Préface de Michel Meley, Président du Conseil National de la Fédération Française.

Deuxième monographie de l’un des membres fondateurs du Droit Humain après celle de Marie Béquet de Vienne, cet ouvrage sur l’engagement passionné de Maria Pognon en faveur des droits civils et civiques des femmes plonge le lecteur au coeur de combats féministes souvent impitoyables et donne vie à ce personnage touchant au fort caractère.

Le récit étayé par de nombreux documents d’archives, articles de presse ou interventions publiques, révèle l’ampleur d’un mouvement magnifiquement organisé semblable à nos actuels réseaux sociaux.

L’ambiance des premiers congrès féministes internationaux, les dialogues sans détours, les anecdotes cocasses, donnent le ton sans occulter l’importance des enjeux, des obstacles ou des résultats obtenus.

Peut-on écouter sans ciller les députés et les sénateurs célébrer la liberté, l’égalité, la fraternité, lorsque l’on est en incapacité juridique et civique, disposant d’aussi peu de droits que les enfants, les fous ou les criminels ?

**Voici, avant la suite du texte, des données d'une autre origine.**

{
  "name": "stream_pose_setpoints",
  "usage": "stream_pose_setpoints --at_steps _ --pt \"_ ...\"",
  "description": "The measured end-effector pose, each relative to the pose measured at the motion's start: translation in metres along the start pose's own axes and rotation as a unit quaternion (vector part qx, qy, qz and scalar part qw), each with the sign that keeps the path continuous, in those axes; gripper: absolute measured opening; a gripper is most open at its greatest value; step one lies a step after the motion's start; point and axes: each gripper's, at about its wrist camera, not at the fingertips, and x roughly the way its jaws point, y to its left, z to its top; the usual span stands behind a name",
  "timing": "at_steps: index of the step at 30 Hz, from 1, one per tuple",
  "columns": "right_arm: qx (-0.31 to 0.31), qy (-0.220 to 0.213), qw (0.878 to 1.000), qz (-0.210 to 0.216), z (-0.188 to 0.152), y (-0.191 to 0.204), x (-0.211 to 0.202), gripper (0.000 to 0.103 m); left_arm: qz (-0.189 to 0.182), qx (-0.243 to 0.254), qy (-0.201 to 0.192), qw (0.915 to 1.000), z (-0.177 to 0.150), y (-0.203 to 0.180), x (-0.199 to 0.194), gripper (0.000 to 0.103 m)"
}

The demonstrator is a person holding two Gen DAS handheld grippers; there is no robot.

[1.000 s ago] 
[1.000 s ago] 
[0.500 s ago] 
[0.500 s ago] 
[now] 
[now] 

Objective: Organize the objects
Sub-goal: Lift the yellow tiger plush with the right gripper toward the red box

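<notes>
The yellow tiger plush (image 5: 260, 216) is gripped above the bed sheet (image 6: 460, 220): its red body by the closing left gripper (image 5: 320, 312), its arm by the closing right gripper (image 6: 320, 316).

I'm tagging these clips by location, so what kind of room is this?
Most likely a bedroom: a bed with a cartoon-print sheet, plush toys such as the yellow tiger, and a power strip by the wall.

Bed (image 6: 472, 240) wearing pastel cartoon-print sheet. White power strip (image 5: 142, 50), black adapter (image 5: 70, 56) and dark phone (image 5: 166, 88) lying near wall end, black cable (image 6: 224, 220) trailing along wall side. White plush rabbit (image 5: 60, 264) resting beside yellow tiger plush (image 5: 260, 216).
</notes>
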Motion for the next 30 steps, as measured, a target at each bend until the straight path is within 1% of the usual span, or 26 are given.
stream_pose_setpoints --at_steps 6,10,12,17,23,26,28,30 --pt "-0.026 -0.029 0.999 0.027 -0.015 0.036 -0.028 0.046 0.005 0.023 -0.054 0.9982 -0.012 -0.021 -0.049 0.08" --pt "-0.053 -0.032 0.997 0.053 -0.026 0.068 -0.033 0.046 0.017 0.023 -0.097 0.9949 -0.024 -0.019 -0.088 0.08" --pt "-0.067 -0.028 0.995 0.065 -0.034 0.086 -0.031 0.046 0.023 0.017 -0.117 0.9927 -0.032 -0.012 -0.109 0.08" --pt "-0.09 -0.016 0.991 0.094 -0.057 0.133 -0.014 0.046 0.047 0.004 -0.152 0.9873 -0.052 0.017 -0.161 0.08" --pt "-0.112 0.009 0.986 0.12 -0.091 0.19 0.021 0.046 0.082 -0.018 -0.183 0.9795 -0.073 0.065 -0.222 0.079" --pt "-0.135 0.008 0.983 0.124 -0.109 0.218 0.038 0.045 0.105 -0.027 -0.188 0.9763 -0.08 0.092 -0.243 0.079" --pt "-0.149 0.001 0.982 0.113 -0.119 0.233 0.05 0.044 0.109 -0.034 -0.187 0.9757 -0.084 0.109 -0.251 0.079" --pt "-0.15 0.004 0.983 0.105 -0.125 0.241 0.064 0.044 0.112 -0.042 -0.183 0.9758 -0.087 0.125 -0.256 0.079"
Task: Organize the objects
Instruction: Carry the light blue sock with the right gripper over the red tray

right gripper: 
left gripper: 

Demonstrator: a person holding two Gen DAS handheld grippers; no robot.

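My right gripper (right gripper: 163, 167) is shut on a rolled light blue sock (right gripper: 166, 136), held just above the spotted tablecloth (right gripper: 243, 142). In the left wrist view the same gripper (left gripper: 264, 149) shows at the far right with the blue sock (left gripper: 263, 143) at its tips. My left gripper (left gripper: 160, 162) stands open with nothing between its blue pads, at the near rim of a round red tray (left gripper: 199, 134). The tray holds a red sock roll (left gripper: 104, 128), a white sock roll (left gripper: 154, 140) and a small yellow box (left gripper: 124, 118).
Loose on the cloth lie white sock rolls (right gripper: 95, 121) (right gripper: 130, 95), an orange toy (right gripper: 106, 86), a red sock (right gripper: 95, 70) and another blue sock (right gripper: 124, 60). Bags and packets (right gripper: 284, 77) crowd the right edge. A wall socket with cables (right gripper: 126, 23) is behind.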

Comment surmonter sa frustration lorsque l’on est évincé des discussions et décisions importantes concernant son couple, sa famille, son quartier, sa ville ? L’idée d’un suffrage universel « masculin » est-elle acceptable si l’on fait partie de l’autre moitié des citoyens, celle qui n’est jamais consultée ?

Maria Pognon et ses amies féministes – aux côtés de Maria Deraismes, grande figure du féminisme réformateur, et de Georges Martin qui construira l’obédience mixte et internationale Le Droit Humain – ont vécu ces injustices et tenté d’apporter des réponses pertinentes à la prétendue « infériorité » des femmes.

Journaliste, socialiste, présidente de la Ligue pour le droit des femmes et membre du Conseil d’administration de la Société française d’arbitrage entre nations, Maria Pognon participe entre 1889 et 1904 au long combat pour l’émancipation féminine sous la IIIe République, comme les autres membres fondateurs de la première Loge mixte en France, à l’origine de l’Ordre Maçonnique Mixte International Le Droit Humain.
Ce récit révèle son parcours, reconstitué d’après de nombreux documents d’époque.